No assurances can be given that any of the events anticipated by the forward-looking statements will transpire or occur, or if any of them do occur, what
impact they will have on the results of operations, financial condition or cash flows of Bristol-Myers Squibb or Celgene. Should any risks and uncertainties develop into actual events, these developments could have a material adverse effect on the
proposed transaction and/or Bristol-Myers Squibb or Celgene, Bristol-Myers Squibb’s ability to successfully complete the proposed transaction and/or realize the expected benefits from the proposed transaction.

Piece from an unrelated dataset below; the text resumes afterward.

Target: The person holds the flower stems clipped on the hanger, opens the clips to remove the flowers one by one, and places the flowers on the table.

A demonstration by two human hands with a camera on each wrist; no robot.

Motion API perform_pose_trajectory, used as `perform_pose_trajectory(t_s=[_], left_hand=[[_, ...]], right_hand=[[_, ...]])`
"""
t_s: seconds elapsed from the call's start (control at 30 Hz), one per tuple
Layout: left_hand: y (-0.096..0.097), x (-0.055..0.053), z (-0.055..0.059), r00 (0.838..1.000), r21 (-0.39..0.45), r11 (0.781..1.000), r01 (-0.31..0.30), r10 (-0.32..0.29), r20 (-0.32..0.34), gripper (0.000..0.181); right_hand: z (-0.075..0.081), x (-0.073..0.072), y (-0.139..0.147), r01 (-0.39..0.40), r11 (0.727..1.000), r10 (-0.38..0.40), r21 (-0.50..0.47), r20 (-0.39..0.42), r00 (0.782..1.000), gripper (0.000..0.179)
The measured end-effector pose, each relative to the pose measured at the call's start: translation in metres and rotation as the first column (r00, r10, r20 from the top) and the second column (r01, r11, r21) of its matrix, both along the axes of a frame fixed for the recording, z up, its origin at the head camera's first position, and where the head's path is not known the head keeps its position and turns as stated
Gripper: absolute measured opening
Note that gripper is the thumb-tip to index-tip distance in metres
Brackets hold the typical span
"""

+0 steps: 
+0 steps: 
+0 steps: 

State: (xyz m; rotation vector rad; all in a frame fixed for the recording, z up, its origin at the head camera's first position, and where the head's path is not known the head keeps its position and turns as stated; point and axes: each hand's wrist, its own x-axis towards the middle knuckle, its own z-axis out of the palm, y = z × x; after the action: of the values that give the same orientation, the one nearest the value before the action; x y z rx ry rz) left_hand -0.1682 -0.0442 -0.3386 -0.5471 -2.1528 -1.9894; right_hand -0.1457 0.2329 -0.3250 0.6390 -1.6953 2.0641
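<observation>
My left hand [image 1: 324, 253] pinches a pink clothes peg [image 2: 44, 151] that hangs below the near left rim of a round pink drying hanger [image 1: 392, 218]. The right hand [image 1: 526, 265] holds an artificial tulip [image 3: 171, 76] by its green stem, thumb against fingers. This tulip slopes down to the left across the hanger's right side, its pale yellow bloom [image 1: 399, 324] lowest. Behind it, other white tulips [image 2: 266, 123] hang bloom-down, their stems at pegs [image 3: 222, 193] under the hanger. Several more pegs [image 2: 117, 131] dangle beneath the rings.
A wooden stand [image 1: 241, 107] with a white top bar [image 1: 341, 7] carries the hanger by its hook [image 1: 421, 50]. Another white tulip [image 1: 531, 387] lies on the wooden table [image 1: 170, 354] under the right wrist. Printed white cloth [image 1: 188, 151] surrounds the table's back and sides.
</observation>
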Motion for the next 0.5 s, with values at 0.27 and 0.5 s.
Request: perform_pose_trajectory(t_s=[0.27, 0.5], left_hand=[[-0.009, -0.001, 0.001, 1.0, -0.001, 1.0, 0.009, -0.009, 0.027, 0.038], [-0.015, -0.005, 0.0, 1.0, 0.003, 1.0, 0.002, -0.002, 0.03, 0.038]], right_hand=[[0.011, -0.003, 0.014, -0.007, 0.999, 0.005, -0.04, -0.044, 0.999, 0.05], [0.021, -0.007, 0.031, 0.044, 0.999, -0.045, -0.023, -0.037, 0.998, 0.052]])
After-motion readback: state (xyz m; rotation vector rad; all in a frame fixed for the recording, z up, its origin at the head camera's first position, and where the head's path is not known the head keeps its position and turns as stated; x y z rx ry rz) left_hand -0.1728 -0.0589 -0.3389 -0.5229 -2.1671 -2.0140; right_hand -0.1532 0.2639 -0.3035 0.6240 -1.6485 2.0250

You are cautioned not to rely on Bristol-Myers Squibb’s and Celgene’s forward-looking statements. These forward-looking statements are and will be based upon
management’s then-current views and assumptions regarding future events and operating performance, and are applicable only as of the dates of such statements. You also should understand that it is not possible to predict or identify all such
factors and that this list should not be considered a complete statement of all potential risks and uncertainties. Investors also should realize that if underlying assumptions prove inaccurate or if unknown risks or uncertainties materialize,
actual results could vary materially from Bristol-Myers Squibb’s or Celgene’s projections. Except as otherwise required by law, neither Bristol-Myers Squibb nor Celgene is under any obligation, and each expressly disclaim any obligation, to update,
alter, or otherwise revise any forward-looking statements included in this communication or elsewhere, whether written or oral, that may be made from time to time relating to any of the matters discussed in this communication, whether as a result
of new information, future events or otherwise, as of any future date.